À la dernière minute précédant l’expiration de la période d’exemption de la taxation de l’acier et de l’aluminium, pour bien marquer le coup, la Maison Blanche a octroyé un délai supplémentaire d’un mois à l’Union européenne, au Mexique et au Canada avant sa mise en vigueur unilatérale.
Loin d’être une bonne nouvelle, cela va accroître les incertitudes dans le contexte de baisse de la croissance européenne et de maintien du chômage annoncé par Eurostat. Depuis le début de l’affrontement, les autorités européennes se demandent ce que Donald Trump cherche réellement au total à obtenir, elles ne le savent toujours pas et commencent à diverger entre elles.
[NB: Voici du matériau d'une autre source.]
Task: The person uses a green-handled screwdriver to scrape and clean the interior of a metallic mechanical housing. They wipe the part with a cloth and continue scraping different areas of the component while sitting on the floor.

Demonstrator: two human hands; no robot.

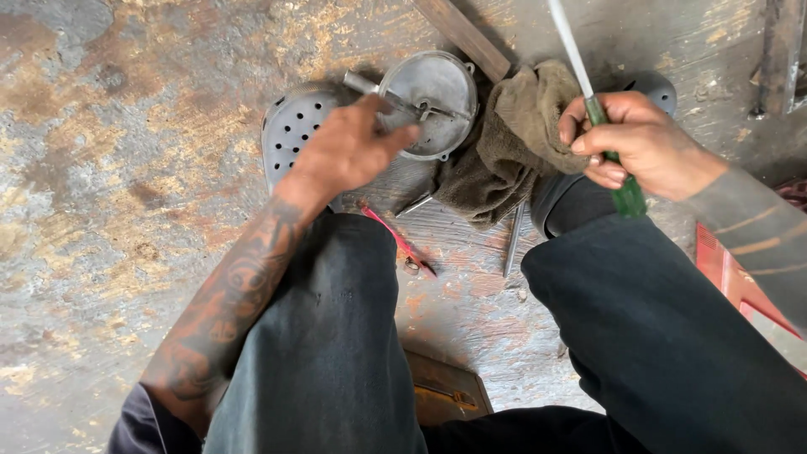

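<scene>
My right hand (635, 143) was closed in a firm grip around the translucent green handle of a screwdriver (612, 155), its pale shaft slanting up and away out of view. My left hand (349, 147) was open, fingers stretched forward, the tips resting on a round, dull grey metal cover (433, 97) with a raised rim and a thin bar across its face. Just left of it lay a curved grey metal piece (294, 126) punched with rows of round holes. A crumpled, coarse brown rag (504, 143) sat between the cover and my right hand. Below lay a thin red tool (395, 240) and a slim metal rod (513, 240) on the rusty, blotched floor (109, 151).
</scene>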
Le gouvernement allemand cherche à protéger son industrie automobile, les Français leur agriculture, qui est déjà menacée par la réduction des crédits communautaire affectés à la politique agricole commune (PAC) dans le cadre de la négociation du projet de budget de la Commission. Le premier est favorable à la renégociation des accords douaniers entre les États-Unis et l’Europe et les seconds plus que réservés à cet égard. Le détricotage de la politique commerciale européenne est en jeu, la négociation pouvant facilement déborder du cadre des biens industriels pour porter aussi sur les produits agricoles.
Le président américain a pour objectif déclaré de réduire le déficit commercial avec l’Europe de 151 milliards de dollars sur des échanges globaux de 700 milliards d’euros. Mais il est aussi suspecté de vouloir faire éclater le cadre de l’OMC, en affichant à son égard la plus grande désinvolture quand il prétend défendre une sécurité nationale qui n’a pas grand-chose à voir avec ses exigences, afin de renouer au bout du compte avec l’unilatéralisme.
Les autorités européennes réclament l’exemption préalable de toute taxation de l’acier et de l’aluminium – définitive pour la Commission et les Français, durable pour les Allemands – et l’ouverture de négociations commerciales d’ensemble « au bénéfice de tous », au prétexte que les Américains violent la réglementation de l’OMC. Elles envisagent de porter plainte comme les autorités chinoises. Mais cette procédure met des années pour aboutir. Leur plus grande crainte est d’être embarquées dans une logique de quotas à la dynamique très préjudiciable.
L’industrie automobile européenne est particulièrement visée, dont l’avenir est à tous égards préoccupant. Elle est en pleine mutation, non seulement en raison de la crise du diesel et de l’avènement de la voiture électrique et des véhicules sans pilote. Mais l’Europe se trouve la plus mal placée dans la compétition qui l’oppose dans ce domaine avec les États-Unis et la Chine.
Cette dernière, devenue le premier marché automobile mondial, apparait comme la mieux placée pour développer la voiture de demain, tant en terme de progrès dans l’Intelligence artificielle grâce à ses gigantesques bases de données, que des facultés d’expérimentation des véhicules autonomes qui lui sont accordées. Dans bien des domaines, le retard technologique de la Chine appartient au passé. La compétition pour devenir le leader mondial dans le traitement des données l’oppose aux États-Unis, et l’Europe en est exclue.
Certes, la Chine est encore très dépendante de ses achats de semi-conducteurs, important encore 80% des puces dont elle a besoin. Mais elle met les bouchées doubles en investissant des dizaines de milliards de dollars pour devenir autosuffisante dans le cadre de son « plan 2025 » de création d’un appareil de recherche et de production. Et le jeu de Donald Trump est de freiner autant que possible ces colossaux efforts afin de protéger Intel, Qualcomm ou Micron Technology qui dominent le marché mondial.
Sans doute optimiste, Baidu table sur la mise en circulation de voitures autonomes d’ici trois à cinq ans, un délai que le ministre chinois de l’Industrie rallonge à huit ou dix ans. Tencent et Alibaba, les autres mastodontes de l’Internet rivaux de la Silicon Valley, ne sont pas en reste. L’avenir, dit-on, est à l’interconnexion entre les voitures intelligentes, et la Chine s’y prépare avec la mise en service de la technologie 5G de télécommunication prévue pour 2025, très en avance sur l’Europe.
Donald Trump a envoyé la grosse artillerie en délégation à Pékin, comme s’il voulait profiter de ce mois de répit sur les autres fronts pour conclure avec les dirigeants chinois. Rien de moins que Steven Mnuchin, le secrétaire au Trésor, accompagné du secrétaire au Commerce Wilbur Ross, du représentant au Commerce (USTR) Robert Lighthizer et du conseiller économique en chef de la Maison Blanche Larry Kudlow. Manifestement, l’intention est que les dirigeants chinois ne leur fassent pas l’affront de les renvoyer les mains vides. Mais avec les dirigeants chinois, il a affaire à forte partie.